Problem statement: Would you please repeat the lines in the listing below from the one containing "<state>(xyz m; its" through the final one, exactly as they appear?

+++

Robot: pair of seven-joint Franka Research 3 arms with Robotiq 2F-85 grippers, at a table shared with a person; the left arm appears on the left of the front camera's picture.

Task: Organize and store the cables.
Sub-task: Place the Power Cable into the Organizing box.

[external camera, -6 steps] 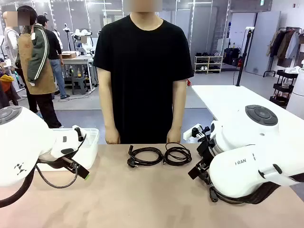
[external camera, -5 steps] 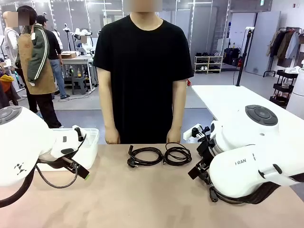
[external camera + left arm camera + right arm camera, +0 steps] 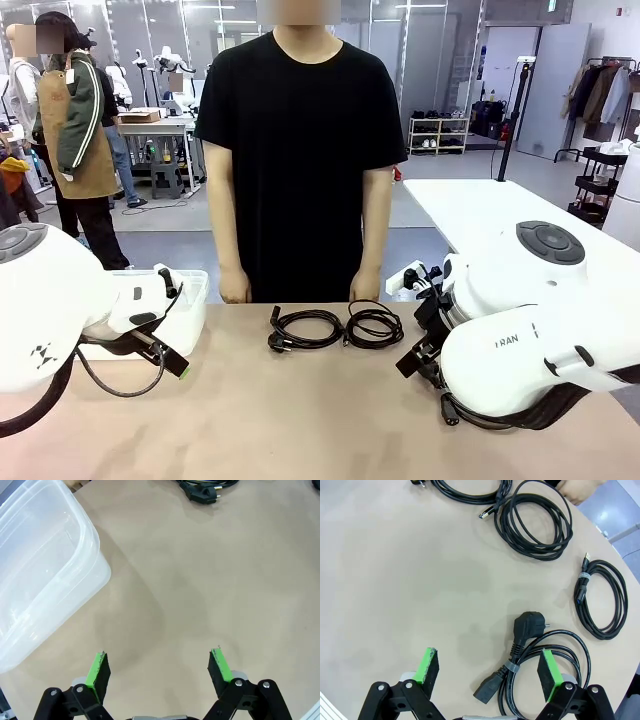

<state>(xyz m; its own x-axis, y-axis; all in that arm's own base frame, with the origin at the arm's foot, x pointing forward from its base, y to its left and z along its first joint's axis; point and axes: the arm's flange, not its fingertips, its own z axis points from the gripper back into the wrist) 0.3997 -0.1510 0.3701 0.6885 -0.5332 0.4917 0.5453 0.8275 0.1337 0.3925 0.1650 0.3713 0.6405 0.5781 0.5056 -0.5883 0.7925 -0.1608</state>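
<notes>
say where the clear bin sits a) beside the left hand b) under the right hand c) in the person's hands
a: the bin lies just beside the open left hand in its wrist view.

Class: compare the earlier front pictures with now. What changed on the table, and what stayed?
Nothing on the table visibly moved, and nothing was grasped or released. The coiled cables lie as before, the clear container sits at the left, and the left gripper and right gripper hold their poses, jaws open. A background bystander shifted slightly.
</notes>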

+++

Task response:
<state>(xyz m; its own x-axis, y-axis; all in that arm's own base frame, with the origin at the arm's foot, x pointing forward from its base, y to its left and z along its first joint's axis; point and axes: the arm's flange, not its fingertips, its own z axis points from the gripper back into the wrist) 0.3997 -0.1510 0.3701 0.6885 -0.5332 0.4917 0.5453 0.8275 0.1337 0.3925 0.1650 0.3713 0.6405 0.5781 0.5056 -0.5883 0.7925 -0.1608</state>
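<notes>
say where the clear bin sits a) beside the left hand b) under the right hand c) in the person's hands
a: the bin lies just beside the open left hand in its wrist view.

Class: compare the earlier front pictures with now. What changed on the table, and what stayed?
Nothing on the table visibly moved, and nothing was grasped or released. The coiled cables lie as before, the clear container sits at the left, and the left gripper and right gripper hold their poses, jaws open. A background bystander shifted slightly.
</notes>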

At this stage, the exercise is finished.